United Under the Sign of the (Record) Groove

Vinyl Freak: Letters to a Dying Medium is not a book for everyone. However, if you have ever had an obsession with collecting certain items, you may find it interesting. This is certainly the case if you “collect” music in any physical format and even truer if you collect (or did so at some point in your life) long-playing records (LPs). Although I am not the record collector I could have been if I had never had children, I have always enjoyed spending hours in record stores, especially those that sell used materials. This book is an inexpensive way to do exactly that. The author, John Corbett, wrote a column for the jazz magazine Downbeat for a dozen years. The column mostly discussed records that were never put on CD. Not only were his reviews intelligent and worthwhile to read, they were also an introduction to some of the most unusual and highest quality music ever recorded in (mostly) LP format.

When I first received this book from the publisher, I quickly leafed through it and set it aside; I had other books to read and review first. When I finally did pick Vinyl Freak up from my pile of books, I began it by reading the introductions to each section of the text. Corbett begins each title of each section with the word “Track” as in Track One, Track Two, etc. These introductory sections discuss everything from the meaning of collecting and the various types of collectors to the idea of culture as material item in an era when streaming media is the norm. As anyone who ever owned any record albums knows, an album is much more than just recorded music. They are also works of graphic art, a listing of songs, composers and performers, and if one is lucky, liner notes that discuss the recorded artist and the work itself. As for that work, many albums are more than just a collection of songs. Indeed, they are an entire set of works arranged in a certain order to create one single piece. As a well-known example of this latter form of record, the Beatles’ Sgt. Pepper’s Lonely Hearts Club Band comes to mind.
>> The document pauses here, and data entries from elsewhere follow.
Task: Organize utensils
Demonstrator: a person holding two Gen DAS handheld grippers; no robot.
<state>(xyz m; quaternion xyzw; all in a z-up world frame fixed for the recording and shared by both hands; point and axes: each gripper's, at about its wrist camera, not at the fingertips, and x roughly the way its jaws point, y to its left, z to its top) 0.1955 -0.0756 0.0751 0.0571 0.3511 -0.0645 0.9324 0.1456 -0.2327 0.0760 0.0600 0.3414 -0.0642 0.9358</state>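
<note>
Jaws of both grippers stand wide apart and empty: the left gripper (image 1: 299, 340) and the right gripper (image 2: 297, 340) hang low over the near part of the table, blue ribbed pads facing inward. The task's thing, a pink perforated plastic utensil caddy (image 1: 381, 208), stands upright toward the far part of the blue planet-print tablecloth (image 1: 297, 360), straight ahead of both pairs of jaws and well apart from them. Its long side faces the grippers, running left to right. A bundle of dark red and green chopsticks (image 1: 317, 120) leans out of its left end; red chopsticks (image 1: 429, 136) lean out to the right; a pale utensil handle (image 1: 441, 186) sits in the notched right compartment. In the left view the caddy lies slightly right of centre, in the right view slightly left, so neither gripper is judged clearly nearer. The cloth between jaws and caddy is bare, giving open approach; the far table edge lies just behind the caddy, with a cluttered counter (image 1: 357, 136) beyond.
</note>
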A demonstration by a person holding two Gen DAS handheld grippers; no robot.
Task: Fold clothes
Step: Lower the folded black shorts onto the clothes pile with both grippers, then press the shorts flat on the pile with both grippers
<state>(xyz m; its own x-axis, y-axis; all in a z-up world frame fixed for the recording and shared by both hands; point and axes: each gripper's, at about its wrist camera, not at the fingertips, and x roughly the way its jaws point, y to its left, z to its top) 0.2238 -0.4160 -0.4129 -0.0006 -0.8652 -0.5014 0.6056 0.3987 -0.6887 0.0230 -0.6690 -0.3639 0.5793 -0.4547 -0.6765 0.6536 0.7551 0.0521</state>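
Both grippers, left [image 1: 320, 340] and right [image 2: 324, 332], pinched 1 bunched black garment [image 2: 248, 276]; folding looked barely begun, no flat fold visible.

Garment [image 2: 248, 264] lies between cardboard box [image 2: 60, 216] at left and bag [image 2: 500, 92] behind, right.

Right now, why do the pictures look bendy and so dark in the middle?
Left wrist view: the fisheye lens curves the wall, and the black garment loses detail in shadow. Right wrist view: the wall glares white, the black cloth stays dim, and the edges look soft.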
The bulk of the text is made up of reviews of dozens of records Corbett found in record stores, auctions, online and the want-ads over a dozen years beginning in 2000. The records reviewed are primarily jazz albums and, to be more specific, they are jazz of the avant-garde type. A friend of mine who works part-time in a small independent and locally owned CD and record store in Vermont (a store that has outlived many chains since its opening days in 1980) told me the records highlighted in Vinyl Freak were somewhat hard to find. He would know—he has a few thousand albums that he has been collecting since he was in high school in the late 1960s. When he was leafing through the book at my house, he pointed out which records he owned and like Corbett, had a story about each one; when he bought it and where, etc. He is truly a member of a nation Corbett describes as being “united under the sign of the groove.” When I was reading the book, I found myself going online to YouTube or some other online music streaming service to see if I could find the album being described. Most often, I did. If not the entire recording, then at least some of the songs recorded at another time and venue.
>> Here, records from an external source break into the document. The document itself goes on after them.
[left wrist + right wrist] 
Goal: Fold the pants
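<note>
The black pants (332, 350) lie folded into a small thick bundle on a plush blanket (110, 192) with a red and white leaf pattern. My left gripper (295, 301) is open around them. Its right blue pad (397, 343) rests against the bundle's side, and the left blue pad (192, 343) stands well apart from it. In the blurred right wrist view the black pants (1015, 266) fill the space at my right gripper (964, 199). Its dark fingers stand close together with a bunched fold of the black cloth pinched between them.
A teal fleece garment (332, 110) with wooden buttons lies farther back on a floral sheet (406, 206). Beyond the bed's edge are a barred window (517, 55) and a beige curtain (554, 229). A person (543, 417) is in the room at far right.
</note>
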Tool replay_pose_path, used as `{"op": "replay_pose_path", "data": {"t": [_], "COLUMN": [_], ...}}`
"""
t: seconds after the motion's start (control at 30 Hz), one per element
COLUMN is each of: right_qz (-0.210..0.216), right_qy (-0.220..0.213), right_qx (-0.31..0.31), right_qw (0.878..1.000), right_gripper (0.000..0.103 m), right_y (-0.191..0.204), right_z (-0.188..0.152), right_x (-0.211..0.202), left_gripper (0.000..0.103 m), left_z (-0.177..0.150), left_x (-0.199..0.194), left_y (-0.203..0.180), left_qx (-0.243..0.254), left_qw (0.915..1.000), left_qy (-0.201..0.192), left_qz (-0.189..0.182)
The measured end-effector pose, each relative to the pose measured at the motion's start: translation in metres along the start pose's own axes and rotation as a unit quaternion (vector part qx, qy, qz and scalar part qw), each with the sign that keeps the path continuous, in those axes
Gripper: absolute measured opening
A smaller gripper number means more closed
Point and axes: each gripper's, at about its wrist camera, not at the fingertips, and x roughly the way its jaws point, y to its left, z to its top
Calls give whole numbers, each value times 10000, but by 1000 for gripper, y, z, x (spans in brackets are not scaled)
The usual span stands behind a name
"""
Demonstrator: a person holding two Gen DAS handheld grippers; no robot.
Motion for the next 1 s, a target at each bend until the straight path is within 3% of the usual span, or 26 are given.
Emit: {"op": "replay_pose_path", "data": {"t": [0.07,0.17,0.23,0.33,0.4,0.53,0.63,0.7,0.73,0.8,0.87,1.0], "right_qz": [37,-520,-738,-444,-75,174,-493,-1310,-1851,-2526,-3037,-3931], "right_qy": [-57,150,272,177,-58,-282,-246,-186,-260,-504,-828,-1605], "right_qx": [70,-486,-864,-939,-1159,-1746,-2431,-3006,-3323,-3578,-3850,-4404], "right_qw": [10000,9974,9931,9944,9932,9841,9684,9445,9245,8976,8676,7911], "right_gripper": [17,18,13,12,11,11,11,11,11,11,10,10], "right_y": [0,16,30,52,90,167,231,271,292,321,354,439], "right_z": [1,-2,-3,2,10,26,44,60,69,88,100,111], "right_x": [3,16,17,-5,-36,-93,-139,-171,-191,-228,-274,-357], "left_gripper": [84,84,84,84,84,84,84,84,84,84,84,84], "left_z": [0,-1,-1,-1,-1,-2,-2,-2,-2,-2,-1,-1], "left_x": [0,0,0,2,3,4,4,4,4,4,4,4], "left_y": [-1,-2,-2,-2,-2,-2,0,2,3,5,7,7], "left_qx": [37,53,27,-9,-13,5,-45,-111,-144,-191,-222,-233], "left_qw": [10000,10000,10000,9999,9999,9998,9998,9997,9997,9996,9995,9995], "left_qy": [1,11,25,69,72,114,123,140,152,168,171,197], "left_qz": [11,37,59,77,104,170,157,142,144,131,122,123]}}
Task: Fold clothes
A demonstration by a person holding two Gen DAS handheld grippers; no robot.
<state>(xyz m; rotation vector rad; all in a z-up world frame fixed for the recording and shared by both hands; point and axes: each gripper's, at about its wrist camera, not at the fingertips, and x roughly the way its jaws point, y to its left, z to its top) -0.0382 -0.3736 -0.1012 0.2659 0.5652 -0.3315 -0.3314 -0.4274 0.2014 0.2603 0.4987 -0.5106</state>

Corbett ends his book with a wonderfully told story of his collecting coup de grace: his involvement in preserving and curating a huge collection of materials scavenged from the home of jazz master Sun Ra’s manager, Alton Abraham. The tale he tells is one of obsession and love. Neither of these are strangers to the other, but to read Corbett’s story of the process of obtaining this collection one is reminded how they can work together in creating something good. From its beginning with an email forwarded to him from Minuteman’s Mike Watt to the final truckload of Sun Ra tapes, papers and other ephemera taken from Alton Abraham’s’ house, the reader is taken into a Corbett’s version of the cable television show American Pickers. As a person who is not quite an over-the-top Sun Ra aficionado but is certainly more than a casual fan, I am forever grateful for Corbett’s obsession. As a person who is always interested in discovering new and obscure music, I am also forever grateful for Corbett and his publisher compiling this collection of reviews. Although I read several of them in their original incarnation in Downbeat, this little book is now my reference guide for music I need to check out. Thanks again, John Corbett.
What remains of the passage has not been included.